▸ **Task to complete**
Scan the material below for "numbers", then return each line that contains it.

▸ **Record extracts**

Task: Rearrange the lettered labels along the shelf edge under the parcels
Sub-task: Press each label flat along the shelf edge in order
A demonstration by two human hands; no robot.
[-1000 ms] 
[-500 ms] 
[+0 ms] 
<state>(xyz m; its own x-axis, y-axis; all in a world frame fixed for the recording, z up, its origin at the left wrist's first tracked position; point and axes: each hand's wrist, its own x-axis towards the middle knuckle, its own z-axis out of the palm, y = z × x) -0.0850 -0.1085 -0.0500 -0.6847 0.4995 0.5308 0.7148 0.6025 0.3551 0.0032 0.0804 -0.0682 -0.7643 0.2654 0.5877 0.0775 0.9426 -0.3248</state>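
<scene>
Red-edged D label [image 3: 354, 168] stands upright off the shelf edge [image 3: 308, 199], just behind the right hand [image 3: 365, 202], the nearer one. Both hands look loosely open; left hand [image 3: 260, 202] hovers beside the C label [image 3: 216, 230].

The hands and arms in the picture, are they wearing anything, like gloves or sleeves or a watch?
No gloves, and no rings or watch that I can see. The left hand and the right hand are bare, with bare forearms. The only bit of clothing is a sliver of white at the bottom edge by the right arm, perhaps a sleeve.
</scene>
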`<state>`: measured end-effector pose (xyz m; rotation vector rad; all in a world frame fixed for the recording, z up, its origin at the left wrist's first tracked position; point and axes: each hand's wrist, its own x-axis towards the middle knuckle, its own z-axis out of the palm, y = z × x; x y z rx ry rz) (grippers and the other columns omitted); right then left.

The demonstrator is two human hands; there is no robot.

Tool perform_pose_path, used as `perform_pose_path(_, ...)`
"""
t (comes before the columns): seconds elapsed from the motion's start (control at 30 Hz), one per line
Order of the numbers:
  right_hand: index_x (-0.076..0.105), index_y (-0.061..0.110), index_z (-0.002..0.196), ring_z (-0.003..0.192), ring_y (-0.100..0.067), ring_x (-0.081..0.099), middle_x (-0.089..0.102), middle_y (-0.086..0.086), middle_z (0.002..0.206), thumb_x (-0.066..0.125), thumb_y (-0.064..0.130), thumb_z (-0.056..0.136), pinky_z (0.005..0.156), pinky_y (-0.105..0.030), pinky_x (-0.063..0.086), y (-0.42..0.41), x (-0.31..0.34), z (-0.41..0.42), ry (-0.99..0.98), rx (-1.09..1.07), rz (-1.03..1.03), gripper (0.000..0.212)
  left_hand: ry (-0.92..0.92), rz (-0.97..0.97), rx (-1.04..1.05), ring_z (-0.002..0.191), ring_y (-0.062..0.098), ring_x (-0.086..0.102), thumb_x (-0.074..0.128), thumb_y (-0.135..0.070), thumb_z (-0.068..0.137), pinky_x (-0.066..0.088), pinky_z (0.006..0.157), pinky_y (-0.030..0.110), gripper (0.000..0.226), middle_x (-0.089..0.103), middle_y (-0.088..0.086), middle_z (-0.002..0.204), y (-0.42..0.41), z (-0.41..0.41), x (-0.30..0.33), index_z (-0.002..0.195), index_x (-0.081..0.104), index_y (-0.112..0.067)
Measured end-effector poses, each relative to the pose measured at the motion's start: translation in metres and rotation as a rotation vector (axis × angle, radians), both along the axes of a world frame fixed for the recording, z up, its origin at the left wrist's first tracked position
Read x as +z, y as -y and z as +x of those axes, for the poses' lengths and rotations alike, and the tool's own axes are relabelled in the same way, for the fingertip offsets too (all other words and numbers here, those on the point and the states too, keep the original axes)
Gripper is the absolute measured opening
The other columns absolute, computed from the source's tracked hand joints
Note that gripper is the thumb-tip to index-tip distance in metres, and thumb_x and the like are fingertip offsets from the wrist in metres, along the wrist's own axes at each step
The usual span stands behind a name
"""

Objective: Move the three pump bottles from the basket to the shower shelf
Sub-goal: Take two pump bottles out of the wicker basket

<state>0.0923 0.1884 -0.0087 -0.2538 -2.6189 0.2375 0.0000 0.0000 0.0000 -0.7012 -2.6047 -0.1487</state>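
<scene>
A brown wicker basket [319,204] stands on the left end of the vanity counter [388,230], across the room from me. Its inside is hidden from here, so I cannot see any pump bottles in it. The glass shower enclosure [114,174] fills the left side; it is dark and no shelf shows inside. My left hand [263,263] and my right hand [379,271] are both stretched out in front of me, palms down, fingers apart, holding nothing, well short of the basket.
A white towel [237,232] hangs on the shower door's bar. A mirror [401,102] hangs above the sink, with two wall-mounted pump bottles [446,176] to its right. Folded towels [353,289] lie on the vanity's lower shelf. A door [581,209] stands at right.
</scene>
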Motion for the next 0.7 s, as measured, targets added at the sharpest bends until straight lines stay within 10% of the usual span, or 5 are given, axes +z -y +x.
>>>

▸ **Task response**
Order of the numbers:
Read x as +z, y as -y and z as +x of those axes, for the poses' lengths and rotations alike, and the tool's own axes are relabelled in the same way, for the fingertip offsets too (all other words and numbers here, those on the point and the states too, keep the original axes)

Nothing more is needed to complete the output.